To get a picture of the new grouping’s internal dynamics, look at exchange-traded funds that represent these sectors. For the new FAANG, all are—with one exception—in the black this year.

The Energy Select Sector SPDR Fund is ahead 46.4% in 2022, the iShares U.S. Aerospace & Defense ETF is up 1.2%, the VanEck Agribusiness ETF clocked 2.9%, and SPDR Gold Shares rose 4.1%.

The lone exception is the nuclear power fund, which follows uranium producers. The debate is ongoing over nukes, which emit no carbon but do generate radioactive waste. The Global X Uranium ETF is down 1.9%. In relative terms these days, though, losing so little is almost a victory.

Meanwhile, the original tech-centric FAANG stocks have lost 21% this year, by BofA’s reckoning. All five stocks are in the red. They are Facebook, now Meta Platforms, which has dropped 38.4% this year; Amazon, 31.7%; Apple, 13.9%; Netflix, 68.5%; and Google, now Alphabet, 19.5%. Formerly investors’ can’t-miss darling, tech has, to say the least, fallen out of the market’s favor.
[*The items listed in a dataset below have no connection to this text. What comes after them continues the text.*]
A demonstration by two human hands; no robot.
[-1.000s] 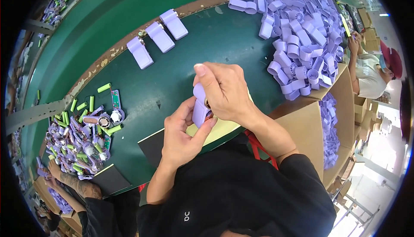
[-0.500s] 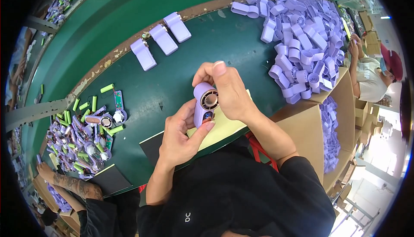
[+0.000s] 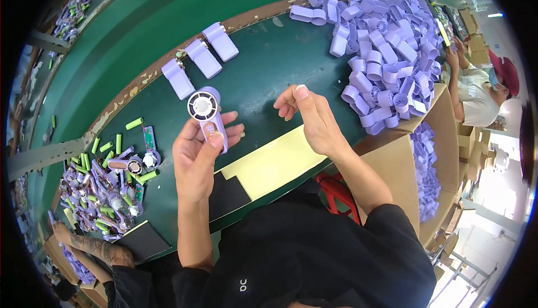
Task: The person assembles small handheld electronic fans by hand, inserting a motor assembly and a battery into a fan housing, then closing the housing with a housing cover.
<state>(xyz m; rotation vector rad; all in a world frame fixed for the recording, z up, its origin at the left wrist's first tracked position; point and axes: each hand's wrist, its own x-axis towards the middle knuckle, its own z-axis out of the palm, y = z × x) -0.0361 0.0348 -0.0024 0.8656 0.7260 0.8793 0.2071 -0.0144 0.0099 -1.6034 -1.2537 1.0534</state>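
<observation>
My left hand [image 3: 193,165] holds a small lilac handheld fan [image 3: 212,92] by its handle, thumb across the front. The fan's round grille faces up, with a dark ring and a pale centre. My right hand [image 3: 316,123] is apart from it, over the bench, with its fingers loosely bent, the thumb raised and nothing visible in it. Beyond the held fan, three similar lilac fan bodies [image 3: 204,59] lie in a slanting row near the bench's far rim. A yellow sheet [image 3: 274,159] lies on the bench below and between my hands, beside a black mat [image 3: 228,197].
A heap of empty lilac fan shells [image 3: 386,56] covers the right of the green bench [image 3: 258,61]. Below it stands an open cardboard box [image 3: 392,168] of more shells. At left is a pile of fan parts and green batteries [image 3: 101,190], near a co-worker's tattooed forearm [image 3: 98,246].
My left hand has moved left with the fan and turned its grille upward. My right hand has come off the fan and shifted right, uncovering the yellow sheet.
</observation>
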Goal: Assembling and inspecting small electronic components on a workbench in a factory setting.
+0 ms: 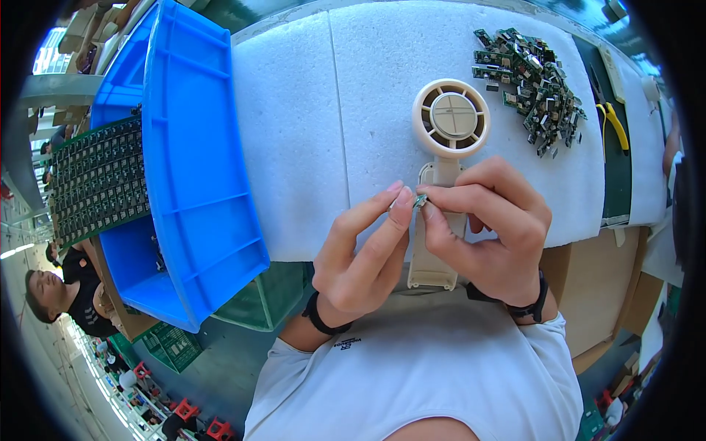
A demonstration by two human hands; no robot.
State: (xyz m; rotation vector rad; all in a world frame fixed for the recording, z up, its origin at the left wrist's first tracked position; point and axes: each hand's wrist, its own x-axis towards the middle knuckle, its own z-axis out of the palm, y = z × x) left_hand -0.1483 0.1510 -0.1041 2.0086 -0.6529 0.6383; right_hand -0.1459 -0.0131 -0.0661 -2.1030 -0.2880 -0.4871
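Note:
A small green circuit board (pixel 420 201) is pinched between the fingertips of both hands. My left hand (pixel 364 253) grips its left end with thumb and fingers, and my right hand (pixel 496 220) closes on its right end. The fingertips cover most of the board. Just beneath lies a cream handheld fan (pixel 432 266), its round grille head pointing away from me. The handle looks like an open shell, partly hidden by my hands.
White foam sheeting (pixel 290 132) covers the table. A heap of small circuit boards (pixel 540 88) lies at the far right, beside yellow-handled pliers (pixel 614 128). At left, a blue bin (pixel 195 147) stands by large panels of boards (pixel 99 180). A person (pixel 73 287) is beyond it.

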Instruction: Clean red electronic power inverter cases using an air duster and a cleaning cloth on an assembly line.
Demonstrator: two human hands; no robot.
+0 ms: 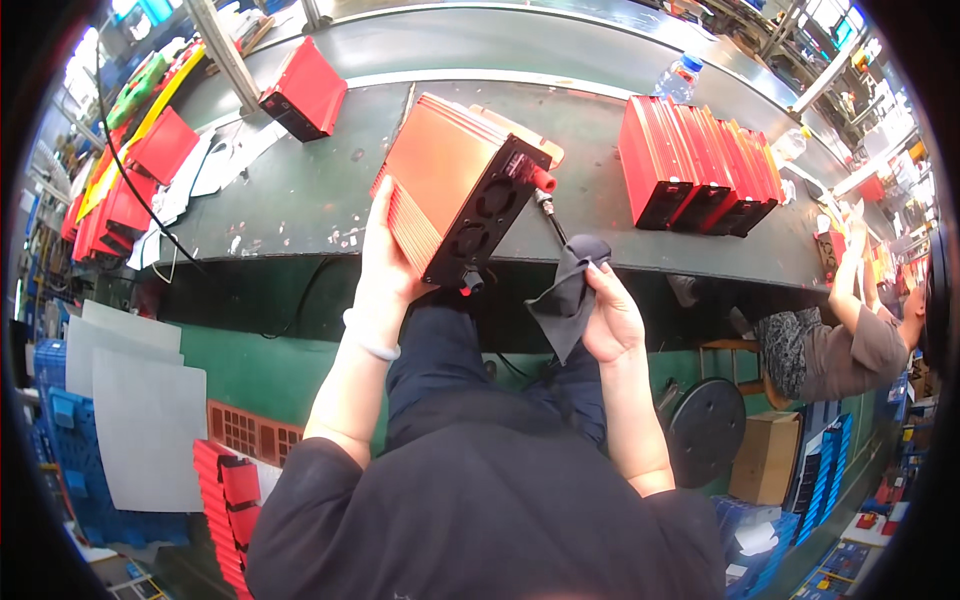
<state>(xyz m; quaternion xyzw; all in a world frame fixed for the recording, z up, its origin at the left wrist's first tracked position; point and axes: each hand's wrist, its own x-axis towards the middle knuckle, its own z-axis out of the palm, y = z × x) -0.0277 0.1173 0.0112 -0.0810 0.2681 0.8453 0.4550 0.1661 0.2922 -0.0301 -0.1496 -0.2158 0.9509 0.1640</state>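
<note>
My left hand (384, 255) is wrapped round the side of a red-orange ribbed power inverter (435, 165), tilted above the near edge of the workbench. Its black end panel, with two round fans and a red terminal, faces right and toward me. My right hand (615, 318) pinches a dark grey cloth (568, 292) between thumb and fingers; the cloth hangs down beside the inverter, apart from it. Just behind the cloth, a black rod-like piece with a metal tip (544, 203) points up toward the red terminal; its lower end is hidden.
A row of red inverters (690, 165) stands right on the bench (350, 205), with a water bottle (680, 78) behind. One more red inverter (308, 90) sits at the back left. A round black stool (706, 420) is below; a co-worker (845, 345) works at the far right.
</note>
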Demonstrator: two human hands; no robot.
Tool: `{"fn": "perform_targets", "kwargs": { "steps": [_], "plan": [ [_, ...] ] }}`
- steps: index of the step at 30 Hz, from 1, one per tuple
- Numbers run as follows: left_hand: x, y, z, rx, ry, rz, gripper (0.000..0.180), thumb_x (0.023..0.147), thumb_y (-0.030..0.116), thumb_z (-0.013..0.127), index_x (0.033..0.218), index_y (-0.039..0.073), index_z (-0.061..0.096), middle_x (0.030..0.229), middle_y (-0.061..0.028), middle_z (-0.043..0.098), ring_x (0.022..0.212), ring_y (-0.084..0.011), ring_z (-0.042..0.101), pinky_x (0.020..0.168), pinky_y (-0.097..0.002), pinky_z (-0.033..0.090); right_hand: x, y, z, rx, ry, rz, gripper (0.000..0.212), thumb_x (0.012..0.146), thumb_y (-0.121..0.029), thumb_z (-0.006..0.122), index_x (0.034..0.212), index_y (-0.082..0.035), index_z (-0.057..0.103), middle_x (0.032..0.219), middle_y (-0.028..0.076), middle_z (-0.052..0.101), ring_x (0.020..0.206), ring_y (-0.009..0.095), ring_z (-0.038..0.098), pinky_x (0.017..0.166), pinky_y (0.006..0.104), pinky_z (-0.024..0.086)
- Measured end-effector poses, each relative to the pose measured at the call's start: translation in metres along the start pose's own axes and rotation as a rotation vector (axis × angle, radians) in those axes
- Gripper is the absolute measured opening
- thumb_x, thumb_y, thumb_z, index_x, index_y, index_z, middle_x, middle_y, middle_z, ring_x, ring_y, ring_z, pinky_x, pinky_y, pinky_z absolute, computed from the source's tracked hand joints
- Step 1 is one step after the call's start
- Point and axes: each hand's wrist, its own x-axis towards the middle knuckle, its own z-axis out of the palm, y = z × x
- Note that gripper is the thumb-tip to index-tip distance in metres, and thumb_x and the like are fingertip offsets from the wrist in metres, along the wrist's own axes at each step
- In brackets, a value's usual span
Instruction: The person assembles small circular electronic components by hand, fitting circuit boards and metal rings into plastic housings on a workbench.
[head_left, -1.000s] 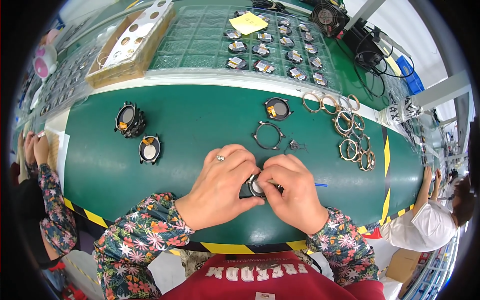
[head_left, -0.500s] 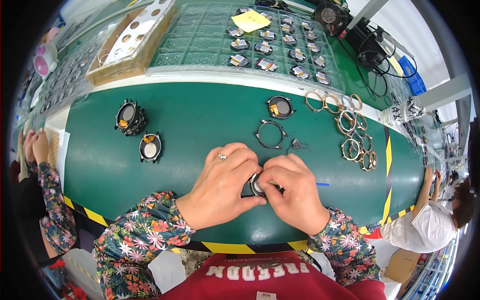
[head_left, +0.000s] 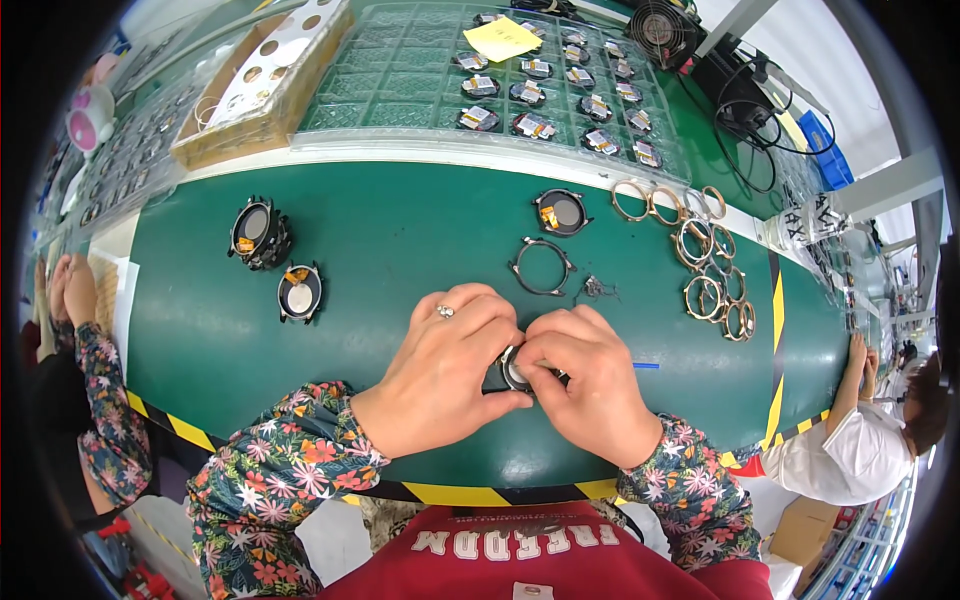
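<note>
Near the front of the green table, both hands are closed about a small round watch case (head_left: 513, 372) with a pale disc inside. My left hand (head_left: 445, 365) grips its left side between thumb and fingers. My right hand (head_left: 590, 385) pinches at its right edge, fingertips pressed over the disc; whether they hold another small part is hidden. A thin blue stick (head_left: 646, 366) shows just right of my right hand; I cannot tell if the hand touches it. Beyond my hands are a bare black watch ring (head_left: 542, 268) and a watch case with an orange flex strip (head_left: 562, 213).
At left stand stacked watch cases (head_left: 260, 235) and a single one (head_left: 300, 293). Several metal rings (head_left: 705, 300) lie at right, near black scraps (head_left: 597, 289). A clear tray (head_left: 400, 125) of round parts and a cardboard box (head_left: 240, 140) line the back. Co-workers sit either side.
Both hands hold nearly the same place and grip on the watch case. The hands of the co-worker at the far left have shifted slightly.
</note>
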Motion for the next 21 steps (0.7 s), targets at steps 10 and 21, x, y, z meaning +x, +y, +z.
{"fn": "perform_targets", "kwargs": {
  "steps": [10,21],
  "plan": [
    [-0.0005,0.0002,0.0001,-0.008,-0.006,-0.01,0.052,0.061,0.021,0.09,0.103,0.009,0.062,0.112,-0.0062,0.057,0.119,-0.0291,0.053,0.1,-0.0472,0.035,-0.001,0.0005,0.004,0.024,0.055,0.018,0.017,0.071,0.008,0.068,0.081,-0.005,0.064,0.09,0.008,0.065,0.077,0.029,0.057,0.068,0.0365,0.046],
    [-0.0011,-0.0002,-0.0002,-0.012,-0.016,-0.014,0.052,0.061,0.021,0.09,0.103,0.008,0.062,0.113,-0.0063,0.057,0.119,-0.0288,0.053,0.1,-0.0476,0.036,-0.0017,0.0021,0.0006,0.065,0.018,0.029,0.015,0.071,0.007,0.068,0.08,-0.004,0.065,0.09,0.008,0.065,0.078,0.028,0.058,0.07,0.0368,0.047]
  ]
}}
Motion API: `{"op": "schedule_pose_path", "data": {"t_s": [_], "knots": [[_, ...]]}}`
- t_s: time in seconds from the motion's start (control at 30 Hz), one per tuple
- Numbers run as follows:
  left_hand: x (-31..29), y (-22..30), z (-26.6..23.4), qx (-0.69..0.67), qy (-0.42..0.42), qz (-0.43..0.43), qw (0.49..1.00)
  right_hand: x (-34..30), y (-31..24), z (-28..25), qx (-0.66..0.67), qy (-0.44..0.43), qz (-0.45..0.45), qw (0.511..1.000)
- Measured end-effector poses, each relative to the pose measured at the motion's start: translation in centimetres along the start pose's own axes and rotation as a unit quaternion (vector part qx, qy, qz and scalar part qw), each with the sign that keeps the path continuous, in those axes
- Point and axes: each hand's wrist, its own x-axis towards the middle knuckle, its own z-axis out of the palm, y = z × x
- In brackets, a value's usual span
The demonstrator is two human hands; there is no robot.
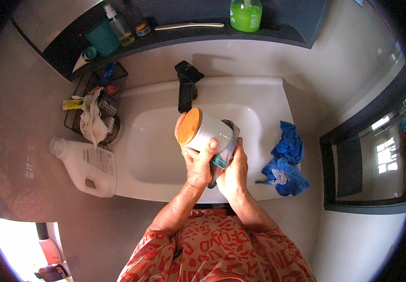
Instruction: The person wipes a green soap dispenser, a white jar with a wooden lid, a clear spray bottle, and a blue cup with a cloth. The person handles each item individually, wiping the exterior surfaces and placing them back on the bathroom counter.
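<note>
The white canister (203,131) with a wooden lid (190,126) lies tilted over the sink (156,155), lid toward ten o'clock. Left hand (197,162) fingers wrap it; right hand (233,171) presses a cloth (226,150) at four o'clock.

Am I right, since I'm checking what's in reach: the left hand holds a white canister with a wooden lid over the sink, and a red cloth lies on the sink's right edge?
Not quite. The head view shows the cloth on the right edge of the sink is blue, not red. The rest holds: the left hand holds the white canister with its wooden lid over the sink.
</note>
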Motion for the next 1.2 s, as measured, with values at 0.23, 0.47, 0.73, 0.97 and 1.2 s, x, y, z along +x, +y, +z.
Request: {"op": "schedule_pose_path", "data": {"t_s": [0.23, 0.47, 0.73, 0.97, 1.2], "knots": [[0.2, 0.4, 0.3, 0.079, 0.016, 0.04, 0.996, -0.8, -0.4, -1.1, -0.344, 0.069, -0.083, 0.933], [1.7, 0.8, -1.4, -0.129, -0.036, -0.022, 0.991, -1.5, -2.0, -2.3, -0.416, -0.009, -0.339, 0.844], [0.4, -1.5, -2.2, -0.099, -0.102, -0.052, 0.988, 1.0, -2.6, -1.0, -0.581, -0.122, -0.423, 0.685], [0.4, -0.7, -1.9, -0.063, -0.14, -0.122, 0.981, 3.3, -4.9, -1.3, -0.472, -0.172, -0.182, 0.845], [1.7, -1.9, -3.0, 0.122, -0.143, -0.033, 0.982, 2.2, -3.7, -0.9, -0.539, -0.273, -0.476, 0.64]]}}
“This cohort is emblematic of a world undergoing profound change,” Quinlan and Sanfilippo write about FAANG 2.0. They say, for instance, thatenergy security is now the top priority of most governments—just ask Poland and Bulgaria, cut off from Russian gas last week.” 

What’s more, they note that global military spending hit $2 trillion in 2021 and is going up. Food prices worldwide are at record highs, amid shortages due to the Ukraine war. “Nuclear is poised for a comeback,” they declare. And gold “is now the preferred asset of central banks thanks to geopolitics.”